**Assigned task**:
Return the data that follows exactly, with each line intact.

···

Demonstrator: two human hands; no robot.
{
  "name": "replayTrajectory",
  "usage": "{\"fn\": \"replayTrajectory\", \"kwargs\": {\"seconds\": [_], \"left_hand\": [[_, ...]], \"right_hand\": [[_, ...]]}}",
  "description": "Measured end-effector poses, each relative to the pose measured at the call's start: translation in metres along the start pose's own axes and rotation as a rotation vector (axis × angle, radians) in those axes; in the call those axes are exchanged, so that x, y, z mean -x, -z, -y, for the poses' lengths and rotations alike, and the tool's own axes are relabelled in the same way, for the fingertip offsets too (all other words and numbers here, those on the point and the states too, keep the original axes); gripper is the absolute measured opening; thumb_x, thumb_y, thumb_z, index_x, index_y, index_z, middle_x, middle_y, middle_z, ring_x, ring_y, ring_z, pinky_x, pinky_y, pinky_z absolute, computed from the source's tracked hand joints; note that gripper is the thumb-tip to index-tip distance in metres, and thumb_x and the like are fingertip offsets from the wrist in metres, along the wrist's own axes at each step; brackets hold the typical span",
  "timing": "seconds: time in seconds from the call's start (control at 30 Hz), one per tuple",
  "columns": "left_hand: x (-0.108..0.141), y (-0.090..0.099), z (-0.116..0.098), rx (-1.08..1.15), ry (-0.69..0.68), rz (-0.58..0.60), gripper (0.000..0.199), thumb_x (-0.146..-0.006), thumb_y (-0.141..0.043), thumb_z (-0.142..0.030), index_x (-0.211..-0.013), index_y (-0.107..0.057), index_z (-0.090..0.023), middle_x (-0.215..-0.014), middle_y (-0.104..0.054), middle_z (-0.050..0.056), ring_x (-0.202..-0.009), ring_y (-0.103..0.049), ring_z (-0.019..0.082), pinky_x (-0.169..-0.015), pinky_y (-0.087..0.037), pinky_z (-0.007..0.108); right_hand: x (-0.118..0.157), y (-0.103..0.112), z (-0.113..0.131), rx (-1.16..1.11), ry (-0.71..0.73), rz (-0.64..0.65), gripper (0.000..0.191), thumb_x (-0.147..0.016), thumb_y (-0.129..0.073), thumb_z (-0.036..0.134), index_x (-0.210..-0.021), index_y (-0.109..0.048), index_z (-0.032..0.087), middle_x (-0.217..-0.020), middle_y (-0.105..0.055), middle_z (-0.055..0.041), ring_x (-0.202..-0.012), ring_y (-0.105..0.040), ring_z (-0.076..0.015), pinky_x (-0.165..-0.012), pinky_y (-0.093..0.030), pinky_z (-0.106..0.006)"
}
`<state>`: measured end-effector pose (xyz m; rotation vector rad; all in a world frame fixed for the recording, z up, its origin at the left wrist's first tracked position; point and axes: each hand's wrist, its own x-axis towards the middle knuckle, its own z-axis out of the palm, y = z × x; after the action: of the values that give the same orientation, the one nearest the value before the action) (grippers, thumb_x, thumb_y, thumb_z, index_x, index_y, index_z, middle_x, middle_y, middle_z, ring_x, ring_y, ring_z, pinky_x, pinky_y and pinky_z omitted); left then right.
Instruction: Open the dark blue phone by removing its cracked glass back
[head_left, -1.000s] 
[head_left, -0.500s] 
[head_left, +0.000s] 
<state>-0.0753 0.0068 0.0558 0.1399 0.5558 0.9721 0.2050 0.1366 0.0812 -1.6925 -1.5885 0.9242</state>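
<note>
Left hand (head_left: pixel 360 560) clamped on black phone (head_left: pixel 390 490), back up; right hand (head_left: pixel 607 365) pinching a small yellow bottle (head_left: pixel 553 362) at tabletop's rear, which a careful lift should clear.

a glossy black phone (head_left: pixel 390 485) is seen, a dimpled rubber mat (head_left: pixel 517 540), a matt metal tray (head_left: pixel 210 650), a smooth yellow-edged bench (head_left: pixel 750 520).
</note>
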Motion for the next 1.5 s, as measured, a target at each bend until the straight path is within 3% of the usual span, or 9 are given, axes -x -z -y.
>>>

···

**Result of this exercise**:
Demonstrator: two human hands; no robot.
{
  "name": "replayTrajectory",
  "usage": "{\"fn\": \"replayTrajectory\", \"kwargs\": {\"seconds\": [_], \"left_hand\": [[_, ...]], \"right_hand\": [[_, ...]]}}",
  "description": "Measured end-effector poses, each relative to the pose measured at the call's start: translation in metres along the start pose's own axes and rotation as a rotation vector (axis × angle, radians) in those axes; in the call those axes are exchanged, so that x, y, z mean -x, -z, -y, for the poses' lengths and rotations alike, and the tool's own axes are relabelled in the same way, for the fingertip offsets too (all other words and numbers here, those on the point and the states too, keep the original axes); gripper is the absolute measured opening; thumb_x, thumb_y, thumb_z, index_x, index_y, index_z, middle_x, middle_y, middle_z, ring_x, ring_y, ring_z, pinky_x, pinky_y, pinky_z absolute, computed from the source's tracked hand joints; note that gripper is the thumb-tip to index-tip distance in metres, and thumb_x and the like are fingertip offsets from the wrist in metres, along the wrist's own axes at each step; brackets hold the typical span",
  "timing": "seconds: time in seconds from the call's start (control at 30 Hz), one per tuple",
  "columns": "left_hand: x (-0.108..0.141), y (-0.090..0.099), z (-0.116..0.098), rx (-1.08..1.15), ry (-0.69..0.68), rz (-0.58..0.60), gripper (0.000..0.199), thumb_x (-0.146..-0.006), thumb_y (-0.141..0.043), thumb_z (-0.142..0.030), index_x (-0.211..-0.013), index_y (-0.107..0.057), index_z (-0.090..0.023), middle_x (-0.215..-0.014), middle_y (-0.104..0.054), middle_z (-0.050..0.056), ring_x (-0.202..-0.009), ring_y (-0.103..0.049), ring_z (-0.019..0.082), pinky_x (-0.169..-0.015), pinky_y (-0.087..0.037), pinky_z (-0.007..0.108); right_hand: x (-0.118..0.157), y (-0.103..0.112), z (-0.113..0.131), rx (-1.16..1.11), ry (-0.71..0.73), rz (-0.64..0.65), gripper (0.000..0.191), thumb_x (-0.147..0.016), thumb_y (-0.129..0.073), thumb_z (-0.036..0.134), index_x (-0.210..-0.021), index_y (-0.109..0.048), index_z (-0.032..0.087), middle_x (-0.217..-0.020), middle_y (-0.105..0.055), middle_z (-0.055..0.041), ring_x (-0.202..-0.012), ring_y (-0.105..0.040), ring_z (-0.076..0.015), pinky_x (-0.165..-0.012), pinky_y (-0.093..0.030), pinky_z (-0.106..0.006)"
}
`<state>`: measured end-effector pose (xyz m; rotation vector rad; all in a world frame fixed for the recording, z up, its origin at the left wrist's first tracked position; point and axes: each hand's wrist, its own x-axis towards the middle knuckle, its own z-axis out of the palm, y = z × x; after the action: of the values that give the same orientation, the one nearest the value before the action) (grippers, thumb_x, thumb_y, thumb_z, index_x, index_y, index_z, middle_x, middle_y, middle_z, ring_x, ring_y, ring_z, pinky_x, pinky_y and pinky_z omitted); left then right.
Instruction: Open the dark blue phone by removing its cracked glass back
[head_left, -1.000s] 
[head_left, -0.500s] 
[head_left, +0.000s] 
<state>-0.0753 0.0068 0.0558 0.1399 0.5558 0.9721 0.2050 0.1366 0.0812 -1.6925 -1.5885 0.9242</state>
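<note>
Left hand (head_left: pixel 360 560) clamped on black phone (head_left: pixel 390 490), back up; right hand (head_left: pixel 607 365) pinching a small yellow bottle (head_left: pixel 553 362) at tabletop's rear, which a careful lift should clear.

a glossy black phone (head_left: pixel 390 485) is seen, a dimpled rubber mat (head_left: pixel 517 540), a matt metal tray (head_left: pixel 210 650), a smooth yellow-edged bench (head_left: pixel 750 520).
</note>
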Motion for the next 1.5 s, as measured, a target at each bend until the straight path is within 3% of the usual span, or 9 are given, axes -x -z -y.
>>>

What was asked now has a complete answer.